Retype each line below precisely and omit all images.

☆ ☆ ☆ ☆

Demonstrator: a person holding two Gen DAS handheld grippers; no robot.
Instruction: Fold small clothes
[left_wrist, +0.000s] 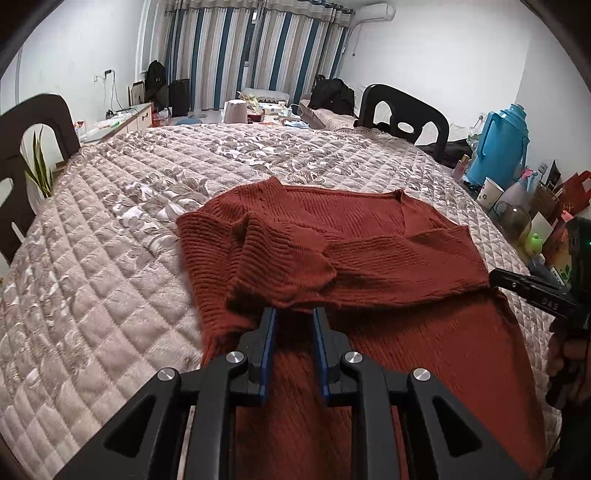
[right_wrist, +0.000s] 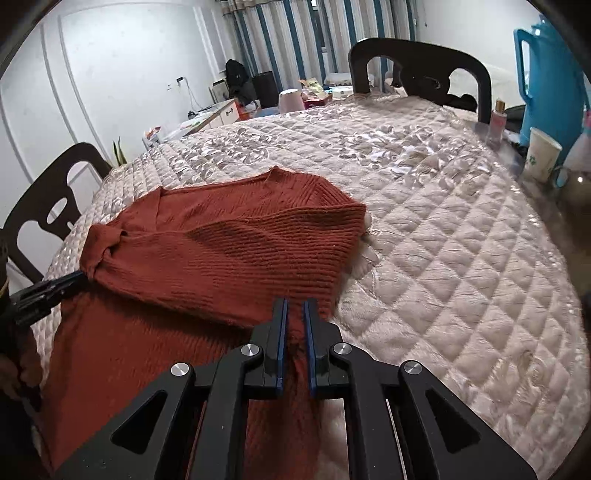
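lying on the quilt (left_wrist: 110, 229), rust knit sweater (left_wrist: 369, 240) is bunching between both narrowly parted grippers, left gripper (left_wrist: 293, 314) and right gripper (right_wrist: 295, 306), each pinching its folded sleeves.

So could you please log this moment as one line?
left gripper: shut on sweater | right gripper: shut on sweater | sleeves folded in

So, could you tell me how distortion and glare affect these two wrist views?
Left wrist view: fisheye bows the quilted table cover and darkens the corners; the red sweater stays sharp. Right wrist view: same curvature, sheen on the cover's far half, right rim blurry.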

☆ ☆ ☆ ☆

#### [RESPONSE BOX]
Demonstrator: a person holding two Gen DAS handheld grippers; no robot.
Instruction: Fold small clothes
[left_wrist, +0.000s] 
[right_wrist, +0.000s] 
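lying on the quilt (left_wrist: 110, 229), rust knit sweater (left_wrist: 369, 240) is bunching between both narrowly parted grippers, left gripper (left_wrist: 293, 314) and right gripper (right_wrist: 295, 306), each pinching its folded sleeves.

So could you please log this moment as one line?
left gripper: shut on sweater | right gripper: shut on sweater | sleeves folded in

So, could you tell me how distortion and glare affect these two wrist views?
Left wrist view: fisheye bows the quilted table cover and darkens the corners; the red sweater stays sharp. Right wrist view: same curvature, sheen on the cover's far half, right rim blurry.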

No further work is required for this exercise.